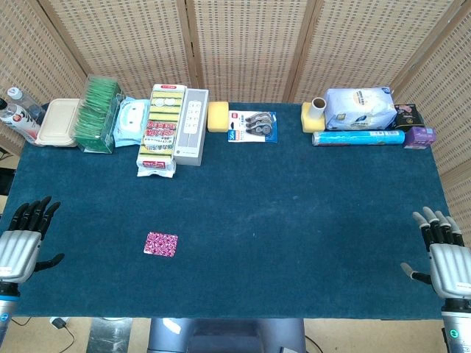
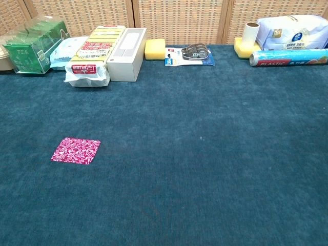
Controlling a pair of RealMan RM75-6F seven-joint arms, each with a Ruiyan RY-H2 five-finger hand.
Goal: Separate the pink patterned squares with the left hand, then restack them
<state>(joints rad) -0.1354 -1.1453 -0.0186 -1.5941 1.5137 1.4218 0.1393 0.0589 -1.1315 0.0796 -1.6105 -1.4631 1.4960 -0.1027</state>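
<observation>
The pink patterned squares (image 1: 161, 244) lie as one flat stack on the blue worktop (image 1: 294, 220), toward seven o'clock from its centre and flush enough that only the top sheet shows; how many lie beneath cannot be told. That spot suits the task, since it sits nearer the left hand (image 1: 22, 239) than the right hand (image 1: 445, 257). The left hand rests at the nine o'clock edge, released, fingers spread and holding nothing; the right hand sits at the three o'clock edge, likewise released and empty. Neither touches the stack, so separating has not begun. The packets, boxes (image 1: 191, 125) and rolls are lined along the twelve o'clock edge, well apart from the stack, probably to keep the middle free. Open carpet lies on every side of the squares, leaving room to slide one sheet toward three o'clock without nearing the front edge.
</observation>
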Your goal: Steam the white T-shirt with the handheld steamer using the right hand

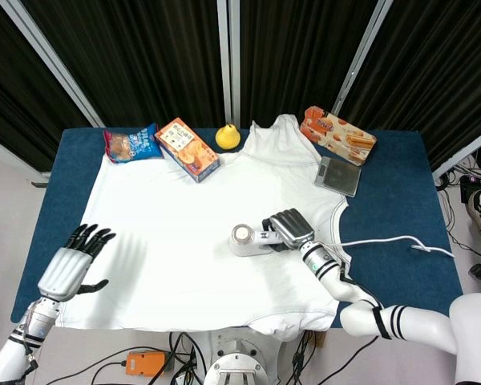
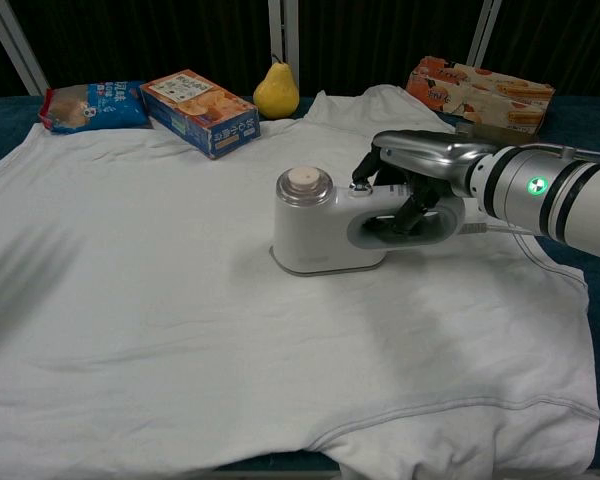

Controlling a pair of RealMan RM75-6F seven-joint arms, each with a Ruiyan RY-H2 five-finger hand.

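Note:
The white T-shirt (image 1: 184, 233) (image 2: 160, 290) lies spread flat over the blue table. On its middle right stands the white handheld steamer (image 1: 247, 238) (image 2: 325, 230), base down on the cloth. My right hand (image 1: 290, 228) (image 2: 420, 180) grips the steamer's handle from the right, fingers wrapped through the loop. A white cord (image 1: 385, 241) trails off to the right. My left hand (image 1: 70, 265) hovers over the shirt's left edge with fingers spread and nothing in it; the chest view shows only its shadow.
Along the table's far edge lie a blue snack bag (image 1: 132, 144), an orange box (image 1: 187, 149), a yellow pear (image 1: 228, 136) and a long orange packet (image 1: 337, 135). A grey scale (image 1: 337, 176) sits right of the collar.

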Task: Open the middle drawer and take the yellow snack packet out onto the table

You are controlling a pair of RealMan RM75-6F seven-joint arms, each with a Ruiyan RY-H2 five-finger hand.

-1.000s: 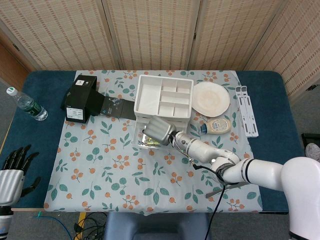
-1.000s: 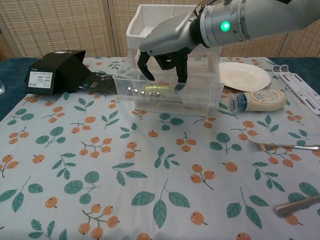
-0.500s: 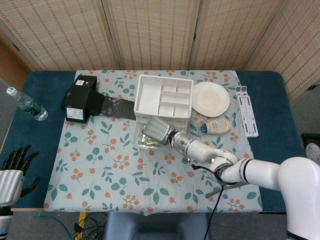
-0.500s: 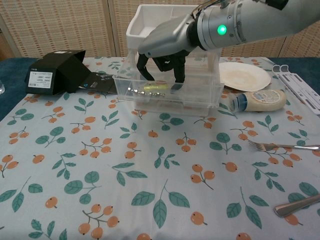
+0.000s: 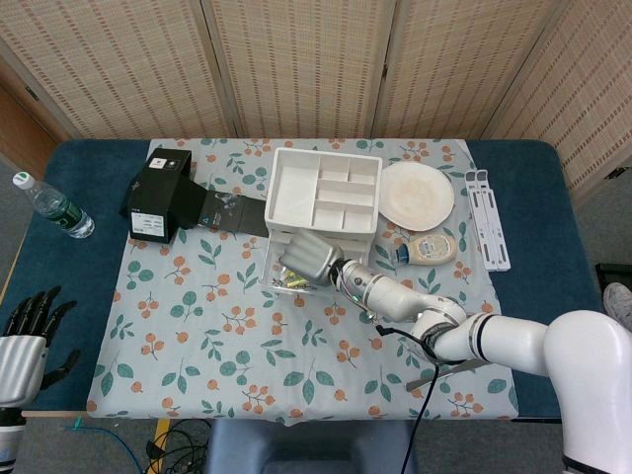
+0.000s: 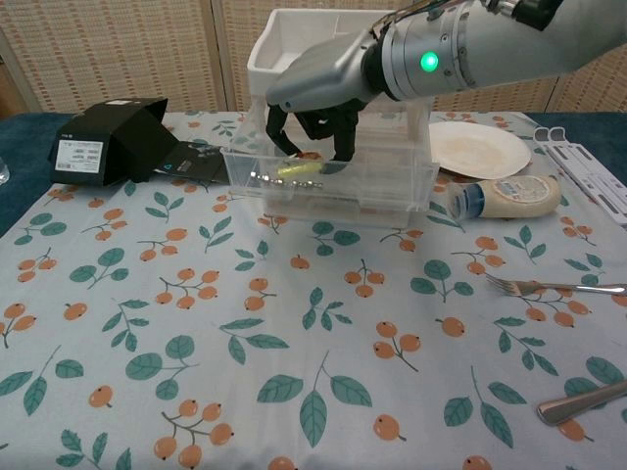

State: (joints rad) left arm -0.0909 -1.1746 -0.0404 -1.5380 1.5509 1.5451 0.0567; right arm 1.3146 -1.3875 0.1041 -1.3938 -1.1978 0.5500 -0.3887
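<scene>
Head view: rattan screens behind, blue table (image 5: 523, 197) with floral cloth (image 5: 197, 326). My right hand (image 5: 308, 259) reaches down into the pulled-out middle drawer (image 5: 275, 279) of the white drawer unit (image 5: 326, 193); yellow snack packet (image 5: 292, 284) lies under my fingers. My left hand (image 5: 25, 341) idles far to the left at the table edge, fingers apart, holding nothing.

Chest view: my right hand (image 6: 318, 98) has its fingers (image 6: 343, 147) curled down around the yellow snack packet (image 6: 299, 169) inside the clear middle drawer (image 6: 323, 186); can't tell if it's actually gripped. Mayo bottle (image 6: 509, 199) lies off to the right.
</scene>
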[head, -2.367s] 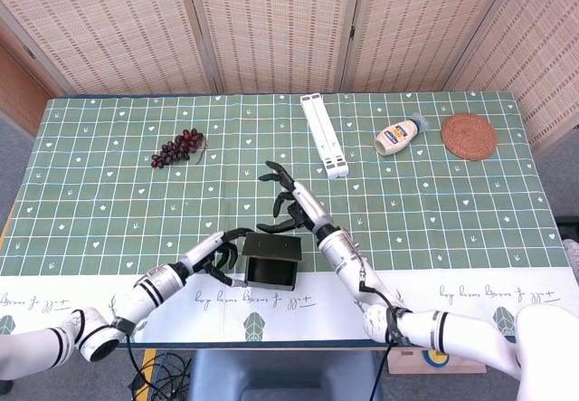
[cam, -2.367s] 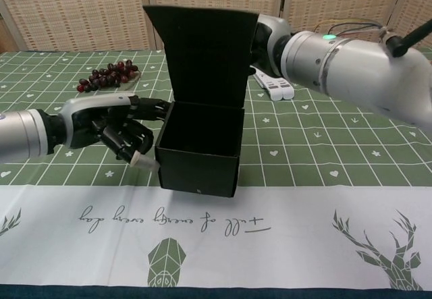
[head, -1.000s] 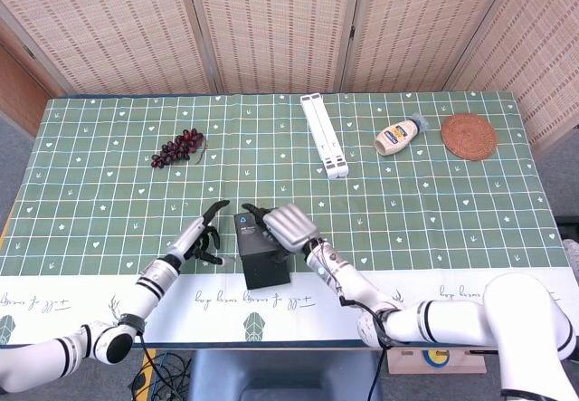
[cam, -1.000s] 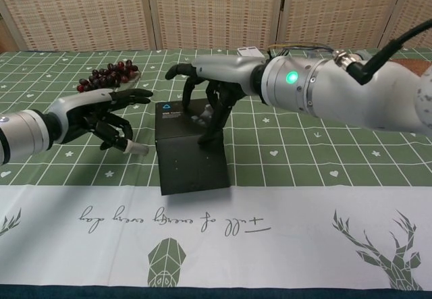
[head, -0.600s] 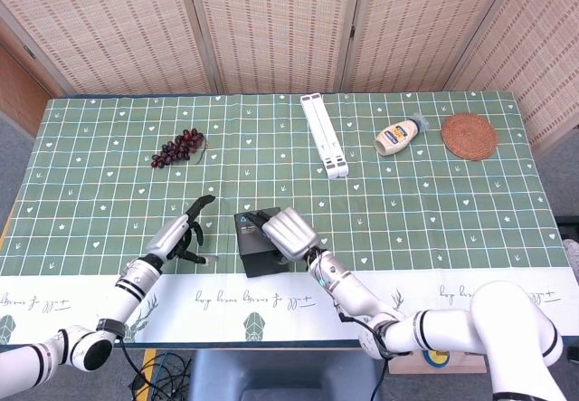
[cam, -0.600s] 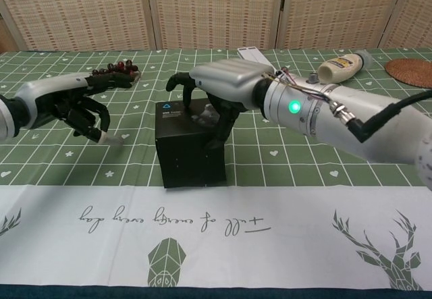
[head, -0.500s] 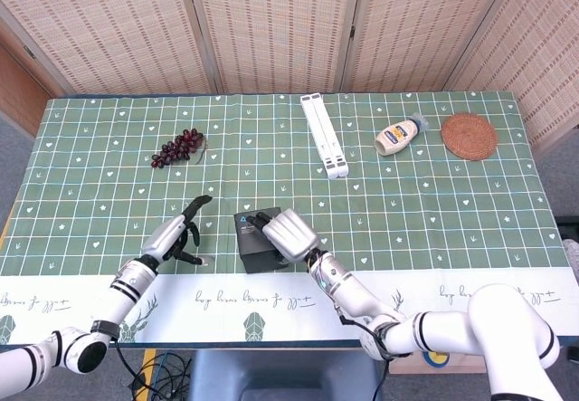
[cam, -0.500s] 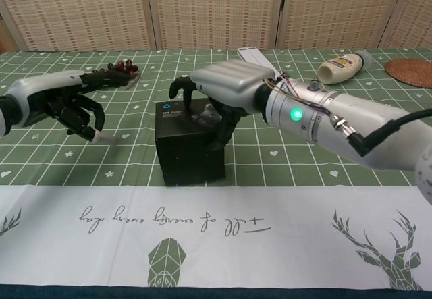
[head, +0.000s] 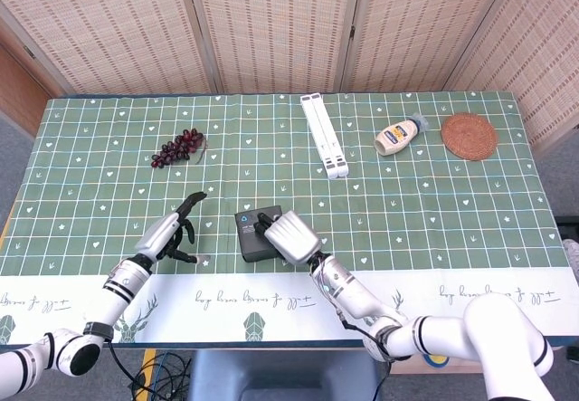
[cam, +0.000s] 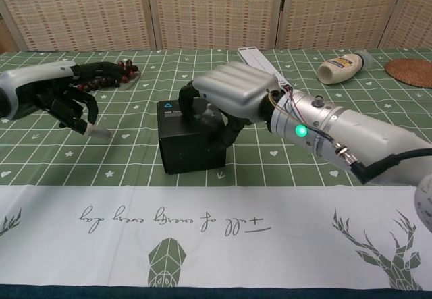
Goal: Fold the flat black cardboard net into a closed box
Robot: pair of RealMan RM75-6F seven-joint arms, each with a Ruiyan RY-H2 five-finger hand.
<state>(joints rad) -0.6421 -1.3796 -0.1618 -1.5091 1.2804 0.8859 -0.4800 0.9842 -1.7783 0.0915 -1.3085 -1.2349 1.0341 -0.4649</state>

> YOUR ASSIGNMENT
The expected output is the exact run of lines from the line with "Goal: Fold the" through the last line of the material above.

> RESPONSE TO THE TASK
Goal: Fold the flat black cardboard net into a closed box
Robot: pair of RealMan RM75-6F seven-joint arms, each with a Ruiyan RY-H2 five-finger hand.
<state>(joints rad) -0.6421 -1.3796 -0.1618 -1.5091 1.2804 0.8859 -0.4800 0.9842 -1.7783 0.0915 -1.3085 -1.2349 1.0341 -0.4649</state>

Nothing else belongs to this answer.